1. Bölüm: Mucize

879 27 27
                                    

Alarmın çalmasıyla yeni birgüne uyandı Sedna. Ne kadar sıcak yatağını bırakmak istemesede söylenerek kalktı. Bir eliyle gözlerini ovuşturuyor diğer eliyle de çalan alarmı kapatmak için telefonuna uzanıyordu. Orta büyüklükte bir odası vardı Sedna'nın. Kapıdan girince solda L şeklinde çalışma masası, kapının karşısında yatağı ve yatağının yanında terasa çıkan dar ve dik merdivenler vardı.

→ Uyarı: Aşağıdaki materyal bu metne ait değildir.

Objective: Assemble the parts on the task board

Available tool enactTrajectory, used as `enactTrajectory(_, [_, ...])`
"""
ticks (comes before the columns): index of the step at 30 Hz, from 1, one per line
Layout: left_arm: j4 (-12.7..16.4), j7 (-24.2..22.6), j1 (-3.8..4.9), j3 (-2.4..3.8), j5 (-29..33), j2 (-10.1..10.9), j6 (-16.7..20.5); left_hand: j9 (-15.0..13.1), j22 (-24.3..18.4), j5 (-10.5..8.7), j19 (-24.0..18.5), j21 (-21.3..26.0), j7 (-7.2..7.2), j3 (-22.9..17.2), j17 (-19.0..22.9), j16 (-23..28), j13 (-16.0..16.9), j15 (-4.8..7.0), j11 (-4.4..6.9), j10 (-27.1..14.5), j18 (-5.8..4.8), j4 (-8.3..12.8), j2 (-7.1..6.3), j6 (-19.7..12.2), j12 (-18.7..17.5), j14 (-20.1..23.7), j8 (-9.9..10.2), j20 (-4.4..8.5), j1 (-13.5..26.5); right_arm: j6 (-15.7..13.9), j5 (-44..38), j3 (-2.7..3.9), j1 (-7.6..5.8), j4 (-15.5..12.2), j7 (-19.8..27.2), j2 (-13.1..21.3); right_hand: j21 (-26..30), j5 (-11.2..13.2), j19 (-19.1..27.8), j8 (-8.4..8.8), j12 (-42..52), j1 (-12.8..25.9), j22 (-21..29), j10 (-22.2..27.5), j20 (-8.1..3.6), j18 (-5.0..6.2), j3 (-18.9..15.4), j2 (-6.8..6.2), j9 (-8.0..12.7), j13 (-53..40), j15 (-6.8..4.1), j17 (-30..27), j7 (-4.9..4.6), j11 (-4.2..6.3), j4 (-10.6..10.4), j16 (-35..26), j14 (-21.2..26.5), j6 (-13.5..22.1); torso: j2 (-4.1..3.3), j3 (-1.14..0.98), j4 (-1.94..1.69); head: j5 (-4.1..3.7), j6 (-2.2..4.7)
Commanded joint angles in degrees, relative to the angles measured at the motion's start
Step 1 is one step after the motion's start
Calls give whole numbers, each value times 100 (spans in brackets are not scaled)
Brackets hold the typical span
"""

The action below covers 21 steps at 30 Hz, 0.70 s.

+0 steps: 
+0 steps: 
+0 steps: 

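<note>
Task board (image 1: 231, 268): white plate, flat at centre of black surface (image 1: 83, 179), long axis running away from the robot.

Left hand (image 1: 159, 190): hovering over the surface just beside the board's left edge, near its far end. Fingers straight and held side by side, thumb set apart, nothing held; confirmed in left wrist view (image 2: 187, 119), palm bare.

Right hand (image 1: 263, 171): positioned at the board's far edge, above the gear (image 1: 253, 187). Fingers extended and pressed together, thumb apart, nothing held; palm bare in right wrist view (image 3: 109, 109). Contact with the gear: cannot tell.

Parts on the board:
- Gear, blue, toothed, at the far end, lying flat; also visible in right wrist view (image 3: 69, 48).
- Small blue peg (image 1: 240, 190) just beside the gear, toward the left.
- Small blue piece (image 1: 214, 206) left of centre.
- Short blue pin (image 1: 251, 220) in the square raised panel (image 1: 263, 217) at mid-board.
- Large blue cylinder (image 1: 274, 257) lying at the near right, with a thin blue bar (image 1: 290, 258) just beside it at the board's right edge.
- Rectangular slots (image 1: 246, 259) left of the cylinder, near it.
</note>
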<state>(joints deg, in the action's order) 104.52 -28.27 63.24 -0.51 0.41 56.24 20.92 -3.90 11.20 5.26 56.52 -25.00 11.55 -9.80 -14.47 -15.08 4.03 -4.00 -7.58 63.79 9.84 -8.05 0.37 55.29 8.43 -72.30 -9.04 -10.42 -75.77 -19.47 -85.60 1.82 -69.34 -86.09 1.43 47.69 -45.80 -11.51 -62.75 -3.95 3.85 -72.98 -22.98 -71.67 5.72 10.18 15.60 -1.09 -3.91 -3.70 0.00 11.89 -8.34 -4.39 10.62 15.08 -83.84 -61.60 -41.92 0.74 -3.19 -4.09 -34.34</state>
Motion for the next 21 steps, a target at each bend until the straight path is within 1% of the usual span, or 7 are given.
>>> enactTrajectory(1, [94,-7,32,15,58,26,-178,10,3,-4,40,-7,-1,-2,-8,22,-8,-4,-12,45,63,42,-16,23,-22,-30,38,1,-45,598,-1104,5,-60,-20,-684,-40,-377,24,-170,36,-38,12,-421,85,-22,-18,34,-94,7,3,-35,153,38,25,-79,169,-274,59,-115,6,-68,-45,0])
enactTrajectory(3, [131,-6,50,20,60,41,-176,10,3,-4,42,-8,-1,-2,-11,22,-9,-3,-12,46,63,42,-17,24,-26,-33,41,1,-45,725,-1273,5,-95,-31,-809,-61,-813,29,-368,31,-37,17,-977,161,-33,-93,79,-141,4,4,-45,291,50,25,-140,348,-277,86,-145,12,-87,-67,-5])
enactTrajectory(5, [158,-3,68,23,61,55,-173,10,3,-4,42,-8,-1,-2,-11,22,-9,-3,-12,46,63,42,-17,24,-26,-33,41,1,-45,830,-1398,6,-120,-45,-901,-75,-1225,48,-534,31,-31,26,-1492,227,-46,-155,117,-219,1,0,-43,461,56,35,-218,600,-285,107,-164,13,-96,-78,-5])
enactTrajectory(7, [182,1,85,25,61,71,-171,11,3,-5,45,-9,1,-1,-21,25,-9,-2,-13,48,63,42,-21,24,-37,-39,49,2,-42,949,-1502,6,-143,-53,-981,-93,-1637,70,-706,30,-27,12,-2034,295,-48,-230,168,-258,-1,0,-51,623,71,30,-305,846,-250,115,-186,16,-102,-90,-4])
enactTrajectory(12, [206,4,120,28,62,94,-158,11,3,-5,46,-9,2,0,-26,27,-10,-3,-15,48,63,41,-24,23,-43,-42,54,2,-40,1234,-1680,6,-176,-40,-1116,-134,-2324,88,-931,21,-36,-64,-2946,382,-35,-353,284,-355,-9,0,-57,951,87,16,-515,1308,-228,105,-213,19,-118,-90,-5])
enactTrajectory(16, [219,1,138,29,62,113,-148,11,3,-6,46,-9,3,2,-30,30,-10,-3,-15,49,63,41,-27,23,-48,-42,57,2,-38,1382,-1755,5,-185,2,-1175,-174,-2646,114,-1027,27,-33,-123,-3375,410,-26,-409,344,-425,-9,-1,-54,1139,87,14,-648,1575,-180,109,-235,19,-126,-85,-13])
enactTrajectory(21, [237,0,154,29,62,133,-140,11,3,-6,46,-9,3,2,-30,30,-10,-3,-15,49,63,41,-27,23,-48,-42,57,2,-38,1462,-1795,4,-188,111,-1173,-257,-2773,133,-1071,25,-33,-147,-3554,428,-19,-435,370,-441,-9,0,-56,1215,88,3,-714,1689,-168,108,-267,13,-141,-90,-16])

Sedna yatağının yanındaki yumuşacık mavi renk terliklerini giydi . Her sabah yaptığı gibi karşısındaki dar ve dik merdivenleri çıkıp terasa açılan küçük bölmenin kapağını açtı. Minik adımlarla terasın korkuluklarına ilerledi. Karşısındaki uçsuz bucaksız okyanusa uzun uzun baktı ve okyanusun o genzini yakan ama bir o kadar da insanı büyüleyici kokusunu içine çekti. Her sabah kalktığında ilk olarak masmavi gözlerini okyanusun derinliklerine sabitliyor, dakikalarca okyanusu izliyordu. Her sabahki gibi gözlerini yine okyanusun derin sularına kenetleyip içinden şu sözcükleri geçirdi; Hayatım okyanusun derinlikleri gibi bilinmezliklerle dolu. Her okyanusa girdiğinde suyun ona tüm yalnızlığını ve acılarını unutturacak sıcaklığı verdiğini hissediyordu. Annesinin yıllardır ona veremediği sevgiyi, babasının ona yıllardır veremediği güveni veriyordu. Ailesine olan özlemini unutturup Sedna'ya güç veriyordu. Uçsuz bucaksız okyanusa arkasını dönüp sırtını korkuluklara yasladı ve gözlerini kapatıp arkasındaki okyanus kadar derin olan hayallere daldı. "Yine geç kalıyorsun Sedna!" diye bir ses geldi alt kattan. Sedna teyzesinden gelen sesle bir anda yerinden zıpladı. Off hayal kurmaktan her zamanki gibi yine okula geç kalıyorum, dedi kendi kendine. Odasına inip hazırlanmak için küçük bölmenin kapağını açtı ve merdivenleri ikişer ikişer zıplayarak indi. Aynanın karşısına geçti toplu olan uzun karışmış saçlarını açıp hızlı bir şekilde taradı. Her gün okulda giydiği açık mavi rengindeki salaş elbisesini üzerine geçirdi. Ve merdivenlerden alt kata,mutfağa teyzesinin yanına indi. "Günaydın teyze." "Günaydın Sedna." dedi teyzesi, isteksizce ve soğuk bir ifadeyle. Çantasını kontrol ederken acelece "Sana kahvaltı hazırlamak için o kadar vakit harcadım ki işe geç kalıyorum." dedi teyzesi ve sertçe kapıyı kapatıp çıktı. Yıllardır böyleydi teyzesi. Çevresindeki tüm insanlara karşı yapmacık ve soğuktu. Ama Sedna'ya herkese davrandığından daha kötü davranıyordu. Yıllardır, ölen ablası ve eşinin tek çocukları olan Sedna'ya bakıyordu. Kapının kapanmasıyla Sedna ayak üstü hızlıca bir şeyler atıştırdı ve içinde yüzme eşyaları bulunan çantayı koluna takıp hemen okulun yolunu tuttu.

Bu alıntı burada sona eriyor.